Return verbatim every line from the first line of the data below to the line that contains "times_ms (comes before", inclusive, and no further.

--- Dataset section Enclosed Below ---

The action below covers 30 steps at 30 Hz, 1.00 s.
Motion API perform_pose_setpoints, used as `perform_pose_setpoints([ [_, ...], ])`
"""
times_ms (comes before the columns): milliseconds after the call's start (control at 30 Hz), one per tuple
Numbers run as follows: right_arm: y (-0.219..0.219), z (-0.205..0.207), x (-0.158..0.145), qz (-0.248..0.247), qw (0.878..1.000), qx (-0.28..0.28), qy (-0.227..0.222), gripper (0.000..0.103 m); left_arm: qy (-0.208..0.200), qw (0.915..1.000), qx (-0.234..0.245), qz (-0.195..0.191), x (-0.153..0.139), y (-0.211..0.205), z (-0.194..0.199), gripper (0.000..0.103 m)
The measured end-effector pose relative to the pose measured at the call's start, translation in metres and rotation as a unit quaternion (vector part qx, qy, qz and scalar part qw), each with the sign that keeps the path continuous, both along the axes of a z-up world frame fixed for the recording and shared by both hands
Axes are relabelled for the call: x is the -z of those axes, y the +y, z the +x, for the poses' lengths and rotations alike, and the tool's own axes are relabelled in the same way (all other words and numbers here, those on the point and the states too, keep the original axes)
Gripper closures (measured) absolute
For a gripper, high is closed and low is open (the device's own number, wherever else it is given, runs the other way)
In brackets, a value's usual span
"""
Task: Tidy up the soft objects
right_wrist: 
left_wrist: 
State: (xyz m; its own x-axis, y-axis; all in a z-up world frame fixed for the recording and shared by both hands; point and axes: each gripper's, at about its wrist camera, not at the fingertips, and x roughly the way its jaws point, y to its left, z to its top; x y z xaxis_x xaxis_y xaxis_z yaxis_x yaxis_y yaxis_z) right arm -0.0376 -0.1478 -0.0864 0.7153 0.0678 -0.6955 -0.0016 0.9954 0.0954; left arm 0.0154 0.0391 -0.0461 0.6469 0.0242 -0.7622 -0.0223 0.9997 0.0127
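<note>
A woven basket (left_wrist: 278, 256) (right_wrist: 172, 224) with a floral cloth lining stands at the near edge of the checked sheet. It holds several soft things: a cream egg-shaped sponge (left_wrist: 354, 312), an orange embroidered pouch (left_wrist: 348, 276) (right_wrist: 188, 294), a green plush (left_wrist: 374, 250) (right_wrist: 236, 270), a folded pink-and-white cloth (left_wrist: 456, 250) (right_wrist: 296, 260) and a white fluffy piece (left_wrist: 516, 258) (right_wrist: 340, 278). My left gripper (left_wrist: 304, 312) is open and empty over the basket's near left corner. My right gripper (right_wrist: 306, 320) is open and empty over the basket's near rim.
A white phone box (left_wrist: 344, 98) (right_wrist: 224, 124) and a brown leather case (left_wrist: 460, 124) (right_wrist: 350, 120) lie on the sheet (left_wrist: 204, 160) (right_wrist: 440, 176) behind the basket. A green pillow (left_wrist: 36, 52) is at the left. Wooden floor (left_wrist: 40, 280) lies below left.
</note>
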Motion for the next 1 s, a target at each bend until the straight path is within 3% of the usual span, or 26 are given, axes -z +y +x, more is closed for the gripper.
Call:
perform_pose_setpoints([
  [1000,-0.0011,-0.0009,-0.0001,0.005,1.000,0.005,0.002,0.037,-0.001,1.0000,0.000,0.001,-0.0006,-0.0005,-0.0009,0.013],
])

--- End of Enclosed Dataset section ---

→ Exercise solution
The action below covers 30 steps at 30 Hz, 1.00 s.
Motion API perform_pose_setpoints, used as `perform_pose_setpoints([ [_, ...], ])`
"""
times_ms (comes before the columns): milliseconds after the call's start (control at 30 Hz), one per tuple

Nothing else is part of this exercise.